Today, faced with the humdrum task of taking old stuff out to the compost bin, I grabbed a camera on the off chance I might see something more interesting than rotten potato peels. Flying low and fast, dodging between grass stalks and tangled branches was a Common Whitetail (Plathemis lydia). With their dark wingspots, agile flight and bright markings, they remind me of old fashioned bi-planes.
There are some standout features that make the species easy to identify. This particular specimen was a young male. You can tell his age because throughout their adult lives they progress through several stages. They start out brown with yellow spots. As they age, a stark white, chalky coating called "prunosity" gradually covers their bodies and parts of the wings. If they live long enough, wear and tear rubs off some of the whiteness in spots. Females have similar brown markings, get little or no prunosity and have different wing-spots.
They range from Canada to Mexico and throughout the U.S. Alighting close to the ground, they hunt by "hawking," dashing up and back again to capture small flying insects like mosquitoes.
Many birders are adding the odenates (members of the order of dragonflies and damselflies) to their ornithological quests. The delights are about the same, the subjects often allow you to get quite close and the tools and techniques are similar. That is not to say birders are abandoning their feathered friends, but adding another thing to enjoy in the great outdoors.
While no paraphernalia is necessary to admire the beauty and flying prowess of dragonflies, you might want a set of binoculars, a butterfly net and a hand lens. I warn you, however, capturing a dragonfly on the wing on a warm day can be challenging. They are very quick and, unlike us, their nerve impulses only have a few inches to travel.
That's No Lady
Male ladybugs must have a hard time of it. The familiar orange, black spotted beetles are represented by both sexes. Without a great deal of technical knowledge and a good, strong, hand lens, you're unlikely to tell the difference. While insects don't seem to mind what we humans call them, from time to time I have heard folks make some egregious errors. One of the worst is the confusion between members of Coccinellidae (the family of ladybugs) and Diabrotica undecimpunctata, the spotted cucumber beetle.

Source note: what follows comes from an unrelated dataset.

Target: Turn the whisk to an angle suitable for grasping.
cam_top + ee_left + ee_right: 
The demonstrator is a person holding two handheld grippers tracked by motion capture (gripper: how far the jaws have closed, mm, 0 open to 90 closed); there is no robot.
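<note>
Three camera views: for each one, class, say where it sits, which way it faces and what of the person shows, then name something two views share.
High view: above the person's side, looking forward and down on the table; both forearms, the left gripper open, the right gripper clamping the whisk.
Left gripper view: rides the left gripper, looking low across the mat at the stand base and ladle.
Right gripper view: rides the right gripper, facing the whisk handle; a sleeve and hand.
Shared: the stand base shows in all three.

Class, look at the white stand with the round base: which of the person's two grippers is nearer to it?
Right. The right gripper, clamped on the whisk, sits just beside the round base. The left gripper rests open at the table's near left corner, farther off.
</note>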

I bring this up because once upon a time in a nursery I couldn't contain myself and had to tell a guy the truth about the green beetle with black spots. He had been authoritatively telling customers that the green ones were "man bugs," and good for your plants. As Mark Twain said, "It ain't what you don't know that gets you into trouble. It's what you know for sure that just ain't so."
That cucumber beetle is a well-known agricultural scourge, while the vast majority of the more than 5,000 different species of coccinellidae are beneficial predators of aphids and other small crop pests. You can even buy them to release in your garden as a biological control for aphids, scales and other small garden nuisances.
Adding to the confusion, the ladies are not "bugs" in the technical sense. Hemiptera, or "true bugs," are a separate order altogether from the coleoptera (beetles), as different from them as dragonflies or cicadas. A slightly better name might be Lady Beetles, Ladybird Beetles, or something altogether different that does not assign gender or inappropriate taxonomy, but for now I guess they're just going to have to endure.